YOUR INSTRUCTIONS:
Could you output the complete listing given below exactly?

RECORDED INFORMATION:
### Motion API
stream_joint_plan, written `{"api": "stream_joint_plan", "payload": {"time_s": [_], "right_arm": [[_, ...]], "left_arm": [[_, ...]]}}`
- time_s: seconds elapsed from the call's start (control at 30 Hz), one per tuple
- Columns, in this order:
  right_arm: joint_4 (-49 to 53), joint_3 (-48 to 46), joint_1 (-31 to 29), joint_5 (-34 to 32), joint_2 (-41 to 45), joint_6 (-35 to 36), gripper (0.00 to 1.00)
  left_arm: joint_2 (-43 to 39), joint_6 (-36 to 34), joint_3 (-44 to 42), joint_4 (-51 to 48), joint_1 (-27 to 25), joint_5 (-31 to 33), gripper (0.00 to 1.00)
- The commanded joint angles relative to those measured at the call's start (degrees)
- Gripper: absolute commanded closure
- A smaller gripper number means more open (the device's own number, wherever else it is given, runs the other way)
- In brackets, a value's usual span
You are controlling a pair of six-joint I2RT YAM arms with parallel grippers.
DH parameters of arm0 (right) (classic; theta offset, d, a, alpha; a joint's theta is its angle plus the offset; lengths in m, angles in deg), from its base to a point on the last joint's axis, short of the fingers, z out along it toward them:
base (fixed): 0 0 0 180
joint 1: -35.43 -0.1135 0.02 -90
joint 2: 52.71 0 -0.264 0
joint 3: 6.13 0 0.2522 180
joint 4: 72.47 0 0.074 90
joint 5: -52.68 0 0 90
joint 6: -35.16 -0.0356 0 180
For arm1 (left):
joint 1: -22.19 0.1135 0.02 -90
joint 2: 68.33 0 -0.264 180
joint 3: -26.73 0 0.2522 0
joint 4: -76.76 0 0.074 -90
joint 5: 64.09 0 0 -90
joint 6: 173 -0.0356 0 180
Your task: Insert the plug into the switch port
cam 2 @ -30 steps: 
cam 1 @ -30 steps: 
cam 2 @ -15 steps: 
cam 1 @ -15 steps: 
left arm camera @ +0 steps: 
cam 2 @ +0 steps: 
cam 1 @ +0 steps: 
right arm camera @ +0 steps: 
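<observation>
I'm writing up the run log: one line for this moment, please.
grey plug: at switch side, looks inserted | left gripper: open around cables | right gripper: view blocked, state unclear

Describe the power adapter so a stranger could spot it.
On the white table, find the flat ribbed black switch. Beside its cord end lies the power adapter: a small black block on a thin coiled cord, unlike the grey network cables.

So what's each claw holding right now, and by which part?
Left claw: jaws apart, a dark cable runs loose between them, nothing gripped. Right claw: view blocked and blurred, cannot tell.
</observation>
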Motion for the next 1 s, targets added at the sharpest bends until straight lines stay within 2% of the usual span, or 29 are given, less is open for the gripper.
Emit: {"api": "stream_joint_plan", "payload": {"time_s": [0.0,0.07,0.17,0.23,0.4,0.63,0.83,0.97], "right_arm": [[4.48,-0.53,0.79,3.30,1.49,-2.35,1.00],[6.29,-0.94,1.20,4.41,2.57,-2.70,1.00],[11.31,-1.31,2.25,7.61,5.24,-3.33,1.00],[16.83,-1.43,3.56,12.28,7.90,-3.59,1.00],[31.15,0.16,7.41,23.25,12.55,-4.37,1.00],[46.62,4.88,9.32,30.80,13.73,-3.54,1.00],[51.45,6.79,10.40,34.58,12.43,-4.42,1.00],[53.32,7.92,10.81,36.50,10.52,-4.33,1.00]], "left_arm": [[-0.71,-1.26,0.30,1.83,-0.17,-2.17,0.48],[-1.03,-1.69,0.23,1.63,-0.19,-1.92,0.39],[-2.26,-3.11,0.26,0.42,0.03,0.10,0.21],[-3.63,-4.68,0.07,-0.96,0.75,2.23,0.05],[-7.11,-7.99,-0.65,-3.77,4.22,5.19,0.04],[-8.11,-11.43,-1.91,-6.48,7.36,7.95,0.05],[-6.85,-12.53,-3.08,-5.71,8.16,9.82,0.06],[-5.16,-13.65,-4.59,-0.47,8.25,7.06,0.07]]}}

EXERCISE SOLUTION:
### Motion API
stream_joint_plan, written `{"api": "stream_joint_plan", "payload": {"time_s": [_], "right_arm": [[_, ...]], "left_arm": [[_, ...]]}}`
- time_s: seconds elapsed from the call's start (control at 30 Hz), one per tuple
- Columns, in this order:
  right_arm: joint_4 (-49 to 53), joint_3 (-48 to 46), joint_1 (-31 to 29), joint_5 (-34 to 32), joint_2 (-41 to 45), joint_6 (-35 to 36), gripper (0.00 to 1.00)
  left_arm: joint_2 (-43 to 39), joint_6 (-36 to 34), joint_3 (-44 to 42), joint_4 (-51 to 48), joint_1 (-27 to 25), joint_5 (-31 to 33), gripper (0.00 to 1.00)
- The commanded joint angles relative to those measured at the call's start (degrees)
- Gripper: absolute commanded closure
- A smaller gripper number means more open (the device's own number, wherever else it is given, runs the other way)
- In brackets, a value's usual span
You are controlling a pair of six-joint I2RT YAM arms with parallel grippers.
DH parameters of arm0 (right) (classic; theta offset, d, a, alpha; a joint's theta is its angle plus the offset; lengths in m, angles in deg), from its base to a point on the last joint's axis, short of the fingers, z out along it toward them:
base (fixed): 0 0 0 180
joint 1: -35.43 -0.1135 0.02 -90
joint 2: 52.71 0 -0.264 0
joint 3: 6.13 0 0.2522 180
joint 4: 72.47 0 0.074 90
joint 5: -52.68 0 0 90
joint 6: -35.16 -0.0356 0 180
For arm1 (left):
joint 1: -22.19 0.1135 0.02 -90
joint 2: 68.33 0 -0.264 180
joint 3: -26.73 0 0.2522 0
joint 4: -76.76 0 0.074 -90
joint 5: 64.09 0 0 -90
joint 6: 173 -0.0356 0 180
Your task: Insert the plug into the switch port
cam 2 @ -30 steps: 
cam 1 @ -30 steps: 
cam 2 @ -15 steps: 
cam 1 @ -15 steps: 
left arm camera @ +0 steps: 
cam 2 @ +0 steps: 
cam 1 @ +0 steps: 
right arm camera @ +0 steps: 
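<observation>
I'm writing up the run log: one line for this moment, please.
grey plug: at switch side, looks inserted | left gripper: open around cables | right gripper: view blocked, state unclear

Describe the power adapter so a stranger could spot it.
On the white table, find the flat ribbed black switch. Beside its cord end lies the power adapter: a small black block on a thin coiled cord, unlike the grey network cables.

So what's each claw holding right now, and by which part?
Left claw: jaws apart, a dark cable runs loose between them, nothing gripped. Right claw: view blocked and blurred, cannot tell.
</observation>
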Motion for the next 1 s, targets added at the sharpest bends until straight lines stay within 2% of the usual span, or 29 are given, less is open for the gripper.
Emit: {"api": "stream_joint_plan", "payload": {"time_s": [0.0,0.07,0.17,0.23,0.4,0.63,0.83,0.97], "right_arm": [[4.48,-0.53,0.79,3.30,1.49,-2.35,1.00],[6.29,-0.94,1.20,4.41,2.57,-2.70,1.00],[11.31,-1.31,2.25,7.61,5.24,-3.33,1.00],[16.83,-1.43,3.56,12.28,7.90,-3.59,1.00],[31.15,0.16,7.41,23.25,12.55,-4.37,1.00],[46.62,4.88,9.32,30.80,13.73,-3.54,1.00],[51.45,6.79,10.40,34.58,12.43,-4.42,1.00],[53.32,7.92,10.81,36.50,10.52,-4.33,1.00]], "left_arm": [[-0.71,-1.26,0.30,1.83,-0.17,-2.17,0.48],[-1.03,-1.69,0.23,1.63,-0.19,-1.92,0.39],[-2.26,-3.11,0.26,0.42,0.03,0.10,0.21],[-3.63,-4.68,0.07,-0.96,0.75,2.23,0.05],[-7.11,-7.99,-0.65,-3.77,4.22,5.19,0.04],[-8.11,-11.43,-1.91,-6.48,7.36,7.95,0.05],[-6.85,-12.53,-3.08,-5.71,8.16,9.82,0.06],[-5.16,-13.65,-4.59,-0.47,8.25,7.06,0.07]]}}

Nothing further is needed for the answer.